- Status: Planned Program
Background
Generative AI applications such as ChatGPT or Midjourney are currently attracting a great deal of attention. These models can be used in a wide range of application areas without any prior technical knowledge due to their ability to generate complex and multimodal outputs (e.g. text, image, audio, video) based on free inputs (prompts). The increasing adaptation of generative AI models in the domains of internal and external security is foreseeable considering their great application potential. The foundation models powering generative AI applications are mostly trained by private-sector companies, mostly in the USA and China, with high effort. Their underlying data sets, training mechanisms and model architectures are usually not (or no longer) published. In terms of cyber security, the high application potential of foundation models is thus offset by a currently high level of technological dependency and risks in terms of cyber security and application security.

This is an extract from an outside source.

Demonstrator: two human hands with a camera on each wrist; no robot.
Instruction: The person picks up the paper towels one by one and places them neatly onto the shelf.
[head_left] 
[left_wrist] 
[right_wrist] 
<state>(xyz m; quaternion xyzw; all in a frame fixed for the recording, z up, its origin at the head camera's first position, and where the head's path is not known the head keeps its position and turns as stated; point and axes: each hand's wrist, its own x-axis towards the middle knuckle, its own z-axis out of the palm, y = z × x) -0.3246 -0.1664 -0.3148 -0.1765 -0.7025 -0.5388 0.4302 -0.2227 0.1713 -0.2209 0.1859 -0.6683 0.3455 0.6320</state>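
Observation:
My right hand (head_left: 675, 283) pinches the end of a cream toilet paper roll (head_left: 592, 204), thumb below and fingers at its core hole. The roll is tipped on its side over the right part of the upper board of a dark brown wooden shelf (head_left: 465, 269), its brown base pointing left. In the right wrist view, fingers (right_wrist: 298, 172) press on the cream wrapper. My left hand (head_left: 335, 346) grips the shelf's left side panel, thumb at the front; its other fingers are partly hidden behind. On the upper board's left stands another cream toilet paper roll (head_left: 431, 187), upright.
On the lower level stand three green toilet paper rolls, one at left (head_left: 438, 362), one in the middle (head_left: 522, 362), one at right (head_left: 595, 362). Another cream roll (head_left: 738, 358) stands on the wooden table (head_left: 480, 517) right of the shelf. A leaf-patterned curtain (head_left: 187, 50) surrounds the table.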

Evaluations and comparisons in the form of benchmarks are useful for improving the assessment of properties of externally trained models. However, due to the high versatility and unstructured outputs of these models, they represent a complex problem that takes on additional urgency in the security context. Holistic benchmarking, in particular, remains an open and increasingly relevant research question in view of the recent strong growth in the capabilities of large AI models.
Aim
As part of a competition, comprehensive benchmark sets –consisting of tasks, metrics and suitable test data sets—are to be developed that enable a holistic evaluation of pre-trained generative AI foundation models (e.g. text-image models) for a given use case. In addition, foundation models are to be adapted to this use case (fine-tuning or in-context learning), evaluated using the various benchmarks developed and implemented in the form of an application demonstrator. In addition, conceptual insights are to be gained into the fundamental problem of evaluating universally applicable AI systems.
Disruptive Risk Research
The development of benchmarks and adaptation of foundation models as well as their realization as demonstrators take place in a unique competitive constellation in which each participant is in direct comparison with all other participants in terms of both benchmark and model development. Each model is evaluated and ranked against all benchmarks developed. All benchmarks are also evaluated separately in terms of their characteristics. Being a challenge of high-risk research, there is a possibility that no sufficiently suitable evaluation mechanisms will be found for certain AI systems under certain (holistic) requirements, as each benchmark is per definition specific, finite and contextual.